◆ TASK REQUIREMENTS:
Take the material below and output exactly the run of lines from the one containing "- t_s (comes" down to the one containing "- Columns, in", with both included.

◆ DATA PROVIDED:
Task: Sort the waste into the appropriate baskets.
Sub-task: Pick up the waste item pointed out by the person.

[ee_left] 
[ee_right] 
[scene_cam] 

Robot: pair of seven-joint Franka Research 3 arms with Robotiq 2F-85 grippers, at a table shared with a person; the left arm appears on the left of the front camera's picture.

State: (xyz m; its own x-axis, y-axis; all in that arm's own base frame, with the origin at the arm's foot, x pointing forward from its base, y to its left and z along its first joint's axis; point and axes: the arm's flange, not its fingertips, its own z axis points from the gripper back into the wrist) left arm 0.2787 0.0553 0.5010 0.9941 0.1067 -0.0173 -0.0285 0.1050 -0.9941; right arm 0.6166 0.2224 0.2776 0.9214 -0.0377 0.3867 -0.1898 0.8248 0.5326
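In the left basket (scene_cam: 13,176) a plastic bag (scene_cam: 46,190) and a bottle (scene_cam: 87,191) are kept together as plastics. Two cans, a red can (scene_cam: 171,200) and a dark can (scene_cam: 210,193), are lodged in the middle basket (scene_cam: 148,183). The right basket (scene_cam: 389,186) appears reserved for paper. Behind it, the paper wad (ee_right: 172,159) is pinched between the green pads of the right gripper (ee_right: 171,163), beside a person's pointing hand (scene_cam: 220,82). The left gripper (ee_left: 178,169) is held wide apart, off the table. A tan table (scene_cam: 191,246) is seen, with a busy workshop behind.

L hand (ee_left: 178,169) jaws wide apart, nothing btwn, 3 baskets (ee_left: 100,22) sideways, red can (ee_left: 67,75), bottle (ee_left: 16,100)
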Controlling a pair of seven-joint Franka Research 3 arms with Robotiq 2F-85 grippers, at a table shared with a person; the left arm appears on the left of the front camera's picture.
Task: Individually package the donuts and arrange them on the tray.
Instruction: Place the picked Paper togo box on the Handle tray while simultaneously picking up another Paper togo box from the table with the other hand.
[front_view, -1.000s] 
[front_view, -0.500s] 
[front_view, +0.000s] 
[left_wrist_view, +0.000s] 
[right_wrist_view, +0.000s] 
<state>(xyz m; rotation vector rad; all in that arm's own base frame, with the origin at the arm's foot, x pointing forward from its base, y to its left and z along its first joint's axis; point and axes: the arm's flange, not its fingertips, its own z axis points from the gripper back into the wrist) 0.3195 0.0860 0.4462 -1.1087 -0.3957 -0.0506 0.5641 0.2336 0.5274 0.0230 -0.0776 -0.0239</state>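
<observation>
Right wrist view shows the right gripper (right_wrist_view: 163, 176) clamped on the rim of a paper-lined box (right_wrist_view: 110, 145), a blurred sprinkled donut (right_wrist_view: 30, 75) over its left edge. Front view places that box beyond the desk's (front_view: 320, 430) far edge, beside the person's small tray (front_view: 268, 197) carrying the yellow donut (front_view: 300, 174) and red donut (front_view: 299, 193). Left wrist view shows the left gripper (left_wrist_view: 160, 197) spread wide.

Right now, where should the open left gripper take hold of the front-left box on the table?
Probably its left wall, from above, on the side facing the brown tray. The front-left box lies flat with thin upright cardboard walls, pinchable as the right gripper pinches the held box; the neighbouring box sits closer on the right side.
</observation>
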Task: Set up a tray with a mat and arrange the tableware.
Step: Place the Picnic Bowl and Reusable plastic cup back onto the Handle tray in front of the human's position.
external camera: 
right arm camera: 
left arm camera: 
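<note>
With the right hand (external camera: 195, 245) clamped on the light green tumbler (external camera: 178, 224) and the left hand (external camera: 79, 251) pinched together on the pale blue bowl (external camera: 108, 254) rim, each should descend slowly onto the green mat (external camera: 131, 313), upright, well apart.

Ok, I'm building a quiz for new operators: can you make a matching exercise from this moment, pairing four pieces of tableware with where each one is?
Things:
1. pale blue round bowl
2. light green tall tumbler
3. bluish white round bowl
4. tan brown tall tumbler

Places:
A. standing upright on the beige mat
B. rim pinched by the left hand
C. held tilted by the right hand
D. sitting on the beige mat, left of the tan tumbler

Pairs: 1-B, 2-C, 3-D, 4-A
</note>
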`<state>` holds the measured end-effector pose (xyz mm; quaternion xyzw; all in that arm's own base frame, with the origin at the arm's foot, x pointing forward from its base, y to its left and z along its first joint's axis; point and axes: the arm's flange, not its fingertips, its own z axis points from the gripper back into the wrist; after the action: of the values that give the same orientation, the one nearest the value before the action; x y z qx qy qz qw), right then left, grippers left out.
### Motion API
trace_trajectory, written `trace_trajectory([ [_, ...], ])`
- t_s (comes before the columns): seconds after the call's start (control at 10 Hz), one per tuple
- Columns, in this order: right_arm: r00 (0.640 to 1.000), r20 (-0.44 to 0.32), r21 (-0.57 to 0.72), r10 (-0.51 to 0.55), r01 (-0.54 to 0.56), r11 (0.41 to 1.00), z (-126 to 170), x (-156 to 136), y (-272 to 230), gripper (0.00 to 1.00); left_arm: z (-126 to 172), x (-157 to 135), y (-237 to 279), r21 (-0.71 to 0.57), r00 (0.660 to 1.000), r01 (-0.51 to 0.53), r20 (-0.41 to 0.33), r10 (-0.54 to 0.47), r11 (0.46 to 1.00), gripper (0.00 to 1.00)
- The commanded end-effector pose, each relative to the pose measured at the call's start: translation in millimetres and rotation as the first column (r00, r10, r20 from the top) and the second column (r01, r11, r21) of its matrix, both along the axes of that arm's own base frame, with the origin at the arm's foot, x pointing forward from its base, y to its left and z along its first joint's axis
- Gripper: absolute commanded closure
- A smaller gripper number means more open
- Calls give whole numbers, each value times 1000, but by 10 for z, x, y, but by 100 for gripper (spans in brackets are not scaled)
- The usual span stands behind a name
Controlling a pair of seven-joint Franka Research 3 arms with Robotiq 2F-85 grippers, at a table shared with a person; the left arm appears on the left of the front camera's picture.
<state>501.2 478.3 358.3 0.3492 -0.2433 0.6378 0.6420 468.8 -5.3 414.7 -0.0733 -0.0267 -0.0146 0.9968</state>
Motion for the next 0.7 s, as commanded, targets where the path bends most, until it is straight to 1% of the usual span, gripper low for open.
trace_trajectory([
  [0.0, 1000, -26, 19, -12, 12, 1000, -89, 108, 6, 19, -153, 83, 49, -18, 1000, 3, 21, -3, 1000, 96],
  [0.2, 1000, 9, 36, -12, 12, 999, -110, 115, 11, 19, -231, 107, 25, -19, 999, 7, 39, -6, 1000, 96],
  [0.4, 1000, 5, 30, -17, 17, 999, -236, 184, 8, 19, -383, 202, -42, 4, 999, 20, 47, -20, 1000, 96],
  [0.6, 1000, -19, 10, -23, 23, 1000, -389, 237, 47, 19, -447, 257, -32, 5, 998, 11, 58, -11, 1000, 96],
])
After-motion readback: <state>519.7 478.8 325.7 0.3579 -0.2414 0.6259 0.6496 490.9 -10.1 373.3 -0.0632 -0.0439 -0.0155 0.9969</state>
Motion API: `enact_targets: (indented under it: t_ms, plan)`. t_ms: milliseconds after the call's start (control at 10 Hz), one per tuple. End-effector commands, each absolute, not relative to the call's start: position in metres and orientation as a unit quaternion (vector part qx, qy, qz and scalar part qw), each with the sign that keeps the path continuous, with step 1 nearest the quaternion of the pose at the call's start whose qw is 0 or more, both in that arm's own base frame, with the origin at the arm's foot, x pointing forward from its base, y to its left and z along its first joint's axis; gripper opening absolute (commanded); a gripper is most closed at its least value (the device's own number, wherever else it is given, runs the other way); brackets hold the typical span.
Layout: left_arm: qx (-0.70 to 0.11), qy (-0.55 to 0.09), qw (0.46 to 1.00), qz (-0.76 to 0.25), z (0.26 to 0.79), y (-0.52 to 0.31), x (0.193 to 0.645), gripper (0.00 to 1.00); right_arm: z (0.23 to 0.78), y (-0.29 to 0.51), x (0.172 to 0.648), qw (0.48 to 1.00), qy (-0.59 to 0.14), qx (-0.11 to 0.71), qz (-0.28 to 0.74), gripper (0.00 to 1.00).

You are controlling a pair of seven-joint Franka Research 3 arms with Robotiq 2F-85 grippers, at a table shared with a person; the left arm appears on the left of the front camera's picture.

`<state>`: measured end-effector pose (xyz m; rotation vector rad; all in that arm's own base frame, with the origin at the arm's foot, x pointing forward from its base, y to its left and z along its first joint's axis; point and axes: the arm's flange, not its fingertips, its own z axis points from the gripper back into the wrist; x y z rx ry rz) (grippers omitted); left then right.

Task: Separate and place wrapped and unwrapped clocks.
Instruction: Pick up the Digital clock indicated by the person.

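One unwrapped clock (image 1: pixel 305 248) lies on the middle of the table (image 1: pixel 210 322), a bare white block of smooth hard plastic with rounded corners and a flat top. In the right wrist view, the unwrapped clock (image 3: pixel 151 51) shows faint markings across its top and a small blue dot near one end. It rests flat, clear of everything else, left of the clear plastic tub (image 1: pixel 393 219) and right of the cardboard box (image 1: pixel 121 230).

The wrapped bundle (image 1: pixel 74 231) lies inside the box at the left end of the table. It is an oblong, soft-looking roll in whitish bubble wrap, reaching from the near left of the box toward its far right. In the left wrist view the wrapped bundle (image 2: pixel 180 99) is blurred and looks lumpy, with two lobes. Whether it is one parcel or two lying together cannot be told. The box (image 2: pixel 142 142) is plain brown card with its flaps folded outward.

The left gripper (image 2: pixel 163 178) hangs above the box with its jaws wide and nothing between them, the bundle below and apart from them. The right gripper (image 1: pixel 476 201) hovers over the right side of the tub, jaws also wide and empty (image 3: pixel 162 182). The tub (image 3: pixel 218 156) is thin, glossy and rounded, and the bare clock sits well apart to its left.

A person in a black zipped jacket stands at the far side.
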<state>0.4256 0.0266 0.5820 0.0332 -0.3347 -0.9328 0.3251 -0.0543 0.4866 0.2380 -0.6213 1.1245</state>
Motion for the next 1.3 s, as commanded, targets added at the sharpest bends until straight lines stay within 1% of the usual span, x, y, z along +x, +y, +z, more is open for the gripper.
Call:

◆ OUTPUT OF THE TASK:
- t_s (comes before the columns): seconds after the call's start (control at 10 Hz), one per tuple
- Columns, in this order: right_arm: r00 (0.640 to 1.000), r20 (-0.44 to 0.32), r21 (-0.57 to 0.72), r10 (-0.51 to 0.55), r01 (-0.54 to 0.56), r11 (0.41 to 1.00), z (-126 to 170), x (-156 to 136), y (-272 to 230), gripper (0.00 to 1.00); left_arm: z (-126 to 172), x (-157 to 135), y (-237 to 279), r21 (-0.71 to 0.57), r00 (0.660 to 1.000), r01 (-0.51 to 0.53), r20 (-0.41 to 0.33), r10 (-0.54 to 0.47), r11 (0.46 to 1.00), gripper (0.00 to 1.00)

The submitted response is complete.